Un’opera che non genera conseguenze — che non fa pensare, non modifica, non mette in moto — resta chiusa. Come un frutto che non ha il seme. Non è solo questione di qualità, ma di orientamento. Si può scrivere il libro perfetto e non smuovere nulla. Oppure si può balbettare una verità in forma rozza, e mutare il paesaggio interiore di chi ascolta. La differenza è questa: la traccia indica che si è passati; il frutto, che si è stati presenti.

Ogni atto creativo degno di tale nome deve contenere un seme. Qualcosa che possa attecchire, in altri, altrove. Non si tratta di pedagogia, né di morale. Si tratta di fisiologia del senso: il gesto creativo, per essere vivo, deve propagarsi. Come certi alberi che non fioriscono per sé, ma per il vento.
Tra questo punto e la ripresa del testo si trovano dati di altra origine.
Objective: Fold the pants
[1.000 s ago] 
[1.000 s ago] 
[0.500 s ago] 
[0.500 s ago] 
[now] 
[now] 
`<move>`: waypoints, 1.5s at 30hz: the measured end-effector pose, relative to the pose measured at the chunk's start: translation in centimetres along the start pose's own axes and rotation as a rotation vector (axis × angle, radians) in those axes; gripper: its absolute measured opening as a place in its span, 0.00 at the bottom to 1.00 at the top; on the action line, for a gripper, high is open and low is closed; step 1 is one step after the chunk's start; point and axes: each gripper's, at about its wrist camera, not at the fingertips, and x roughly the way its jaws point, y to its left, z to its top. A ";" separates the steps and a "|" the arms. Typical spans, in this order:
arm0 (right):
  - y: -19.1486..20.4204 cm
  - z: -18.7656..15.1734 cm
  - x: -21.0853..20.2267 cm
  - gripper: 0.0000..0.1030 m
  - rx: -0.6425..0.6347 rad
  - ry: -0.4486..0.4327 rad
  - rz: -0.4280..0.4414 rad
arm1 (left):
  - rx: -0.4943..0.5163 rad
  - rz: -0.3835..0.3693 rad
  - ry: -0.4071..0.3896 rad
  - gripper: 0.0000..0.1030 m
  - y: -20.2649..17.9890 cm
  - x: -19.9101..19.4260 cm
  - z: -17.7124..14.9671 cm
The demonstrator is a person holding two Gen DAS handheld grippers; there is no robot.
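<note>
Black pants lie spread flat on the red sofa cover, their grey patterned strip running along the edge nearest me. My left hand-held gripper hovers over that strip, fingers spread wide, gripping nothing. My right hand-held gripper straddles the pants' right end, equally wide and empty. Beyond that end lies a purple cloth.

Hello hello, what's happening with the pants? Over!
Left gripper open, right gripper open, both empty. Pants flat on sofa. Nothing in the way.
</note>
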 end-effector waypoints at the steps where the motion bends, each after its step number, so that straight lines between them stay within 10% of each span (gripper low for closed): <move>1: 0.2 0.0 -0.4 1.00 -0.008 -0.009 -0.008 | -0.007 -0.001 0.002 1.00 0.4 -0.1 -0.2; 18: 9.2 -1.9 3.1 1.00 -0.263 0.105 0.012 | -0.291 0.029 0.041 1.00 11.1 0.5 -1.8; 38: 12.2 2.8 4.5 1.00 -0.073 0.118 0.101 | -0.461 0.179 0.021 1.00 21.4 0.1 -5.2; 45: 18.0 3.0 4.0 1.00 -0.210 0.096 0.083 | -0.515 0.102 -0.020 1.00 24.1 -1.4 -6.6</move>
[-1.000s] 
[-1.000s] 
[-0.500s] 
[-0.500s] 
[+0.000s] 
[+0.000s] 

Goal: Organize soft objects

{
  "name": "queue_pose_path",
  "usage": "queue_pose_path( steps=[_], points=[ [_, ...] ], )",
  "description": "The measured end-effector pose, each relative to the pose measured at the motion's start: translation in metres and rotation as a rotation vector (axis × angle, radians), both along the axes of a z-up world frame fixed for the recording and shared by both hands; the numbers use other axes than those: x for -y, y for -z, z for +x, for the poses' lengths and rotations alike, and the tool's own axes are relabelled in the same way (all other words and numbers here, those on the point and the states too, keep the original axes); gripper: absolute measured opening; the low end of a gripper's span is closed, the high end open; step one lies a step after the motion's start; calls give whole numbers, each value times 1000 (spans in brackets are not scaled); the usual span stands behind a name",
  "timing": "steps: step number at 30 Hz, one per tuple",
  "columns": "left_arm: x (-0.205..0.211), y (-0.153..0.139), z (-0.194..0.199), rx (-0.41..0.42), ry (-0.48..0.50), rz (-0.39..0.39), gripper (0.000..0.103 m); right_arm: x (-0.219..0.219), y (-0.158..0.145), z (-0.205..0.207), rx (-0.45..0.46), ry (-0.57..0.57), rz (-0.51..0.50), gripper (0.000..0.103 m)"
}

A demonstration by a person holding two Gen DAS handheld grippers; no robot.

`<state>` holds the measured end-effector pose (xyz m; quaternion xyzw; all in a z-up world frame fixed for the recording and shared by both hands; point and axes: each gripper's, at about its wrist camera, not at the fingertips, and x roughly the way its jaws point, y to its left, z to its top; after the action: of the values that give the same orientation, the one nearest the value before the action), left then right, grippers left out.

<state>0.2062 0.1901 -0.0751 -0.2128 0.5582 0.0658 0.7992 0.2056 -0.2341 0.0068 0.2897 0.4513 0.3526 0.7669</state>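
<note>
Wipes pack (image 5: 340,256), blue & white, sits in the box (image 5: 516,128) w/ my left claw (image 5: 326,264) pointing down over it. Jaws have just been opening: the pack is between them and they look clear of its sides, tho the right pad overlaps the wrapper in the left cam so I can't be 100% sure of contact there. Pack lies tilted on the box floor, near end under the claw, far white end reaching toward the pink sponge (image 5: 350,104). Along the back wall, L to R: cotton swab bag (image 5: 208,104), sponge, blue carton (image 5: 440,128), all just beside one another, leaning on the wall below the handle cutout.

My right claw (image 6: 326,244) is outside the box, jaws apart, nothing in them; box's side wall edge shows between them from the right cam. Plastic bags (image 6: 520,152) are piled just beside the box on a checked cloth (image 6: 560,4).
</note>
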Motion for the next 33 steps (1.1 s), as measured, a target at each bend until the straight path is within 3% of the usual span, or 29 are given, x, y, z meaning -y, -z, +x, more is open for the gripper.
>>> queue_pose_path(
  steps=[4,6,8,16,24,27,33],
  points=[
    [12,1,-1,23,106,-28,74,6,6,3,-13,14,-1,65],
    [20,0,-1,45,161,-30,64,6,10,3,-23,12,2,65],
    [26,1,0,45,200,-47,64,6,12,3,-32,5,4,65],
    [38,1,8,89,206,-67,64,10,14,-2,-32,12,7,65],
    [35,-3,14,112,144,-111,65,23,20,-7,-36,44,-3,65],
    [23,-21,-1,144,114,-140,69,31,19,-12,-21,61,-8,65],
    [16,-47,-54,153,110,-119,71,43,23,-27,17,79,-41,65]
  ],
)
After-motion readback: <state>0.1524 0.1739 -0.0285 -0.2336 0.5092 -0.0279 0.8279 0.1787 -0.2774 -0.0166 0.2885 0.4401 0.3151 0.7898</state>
A guardare bene, l’arte — quando è tale — ha sempre avuto questa capacità di lasciare. Anche quando non lo dichiarava. Anche quando non lo sapeva. Un verso di un poeta morto secoli fa può oggi salvare una vita. Una pennellata, una pausa in un film, una battuta scritta senza troppo pensarci: sono le cose che restano. Più delle teorie, più dei trattati. Perché sono frutti: nati per caso, cresciuti con cura, offerti senza voler nulla in cambio.

Nel nostro tempo — così pieno di contenuti e così povero di senso — il rischio più grande è la sterilità. Si produce molto, si crea in continuazione. Ma poco rimane. Poche cose generano qualcosa d’altro. La creatività, se vuole avere dignità, deve produrre eredità. Deve potersi guardare indietro e dire: questo ha fatto nascere altro.

regalando la creatività alle intelligenze artificiali si rischia la sterilità umana

Non servono grandi numeri. Non servono monumenti. Basta un’eco. Un’idea che si muove. Una persona che cambia abitudine. Una frase che riorienta uno sguardo. Se questo accade, allora il gesto è riuscito. Non è sterile. Non è morto.

Ecco perché è necessario, oggi più che mai, parlare di generatività. Perché si è scambiato il creare con il mostrare. Si è scambiata la voce con l’eco. Si è creduto che bastasse dire, fare, postare, firmare. Ma il mondo non cambia per accumulo. Cambia per risonanza.

L’atto creativo che resta, che incide, che ritorna — non è mai gratuito. Richiede lavoro. Ascolto. A volte dolore. Richiede che l’autore sparisca, che l’opera si stacchi da lui, viva da sola. Come i figli che non ci appartengono. Come le parole dette bene: una volta dette, non tornano più.

Chi crea per davvero non vuole essere ricordato. Vuole che qualcosa venga ricordato. E possibilmente, ripreso. Riformulato. Riscritto. La vera opera non chiude, ma apre. Il suo segno non è l’originalità, ma la capacità di generare altra opera, altro pensiero, altra vita.

Questo è il criterio. Questo è l’unico metro onesto.